* PROMPT *
Using the records below, please work out how many lines contain "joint"; answer with the number alone.

* DATA FOR THIS EXERCISE *
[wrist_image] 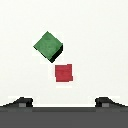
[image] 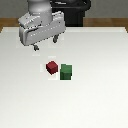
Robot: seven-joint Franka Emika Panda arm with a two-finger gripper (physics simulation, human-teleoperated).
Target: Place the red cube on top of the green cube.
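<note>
**Open gripper hangs above the table, both cubes resting apart from it**

The gripper [image: 45,44] sits in the air over the white table [image: 100,95], with nothing between its fingers. In the exterior view its two short dark fingertips [image: 36,48] point down from the pale grey hand of the Panda arm [image: 41,27], and they stand clear of the table surface. In the wrist view the two fingertips [wrist_image: 22,101] show as dark stubs at the lower edge, one on each side and far apart, so the jaws are spread wide and hold nothing.

The red cube [image: 52,67] lies on the table, nearer the camera than the gripper in the exterior view and a little toward the exterior view's right of it. It is small, dark red and plain. It is apart from the fingers and untouched by them. In the wrist view the red cube [wrist_image: 63,73] lies between the lines of the two fingertips but well away from them.

The green cube [image: 66,72] rests on the table just beside the red one, on the exterior view's right and slightly nearer the camera. It is dark green and looks a little larger. In the exterior view the two nearly meet at a corner; in the wrist view the green cube [wrist_image: 48,46] sits turned diagonally, with a narrow strip of white table between it and the red cube.
</note>
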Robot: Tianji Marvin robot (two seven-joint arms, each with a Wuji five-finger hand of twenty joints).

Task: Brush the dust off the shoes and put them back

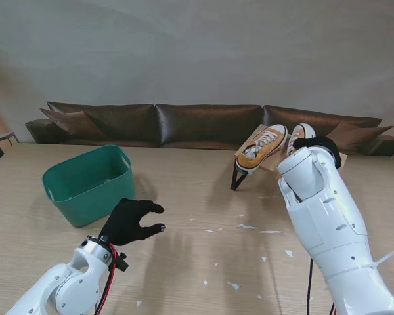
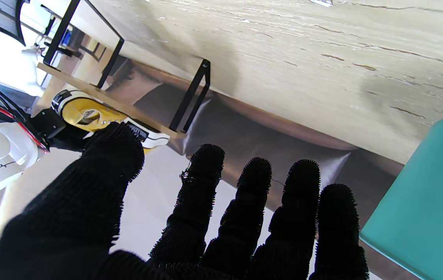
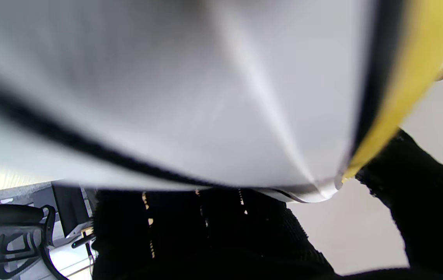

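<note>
1. Two yellow canvas sneakers sit side by side on a tilted wooden shoe rack with black metal legs [image 1: 237,178], at the far right of the table [image 1: 203,197], just in front of a brown leather sofa [image 1: 203,123].
2. The left sneaker [image 1: 261,147] lies free on the rack board, toe pointing down the slope toward me.
3. The right sneaker [image 1: 299,133] is partly hidden behind the right arm; only its white toe cap and a strip of yellow show in the stand view.
4. The right hand [image 1: 318,144], in a black glove, is at that right sneaker. In the right wrist view the shoe's white rubber and yellow canvas fill the picture, with gloved fingers [image 3: 419,202] wrapped around its edge, so the hand is grasping the shoe.
5. The left hand [image 1: 130,222] hovers over the table nearer to me, fingers [image 2: 206,182] spread and lightly curled, holding nothing.
6. A green plastic bin [image 1: 85,180] stands on the left of the table, just beyond the left hand.
7. Small white scraps [image 1: 270,231] are scattered over the table between the arms.
</note>
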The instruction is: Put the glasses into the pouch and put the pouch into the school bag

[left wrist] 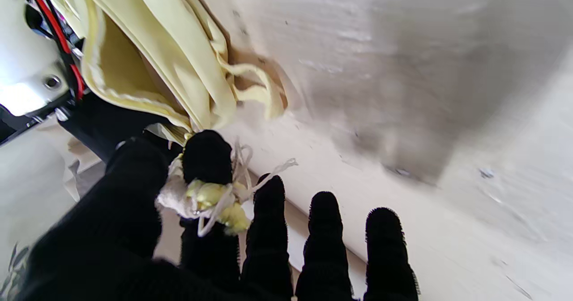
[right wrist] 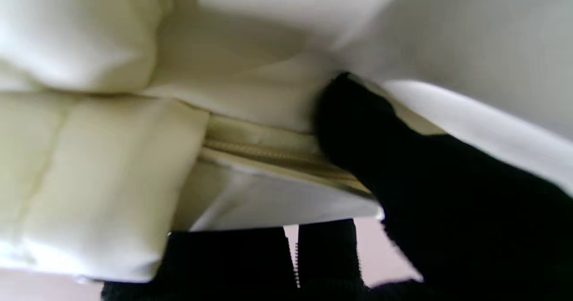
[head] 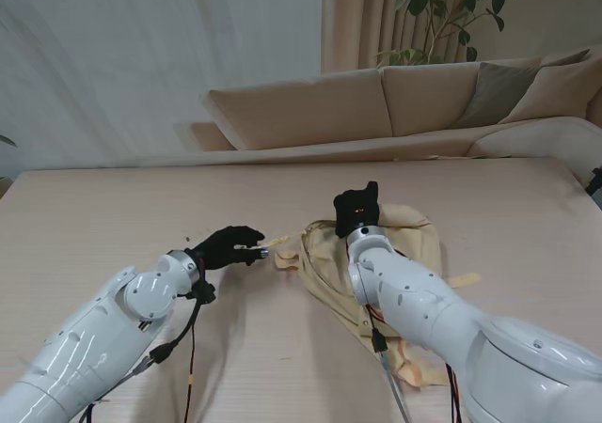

* EXERCISE RESPONSE *
2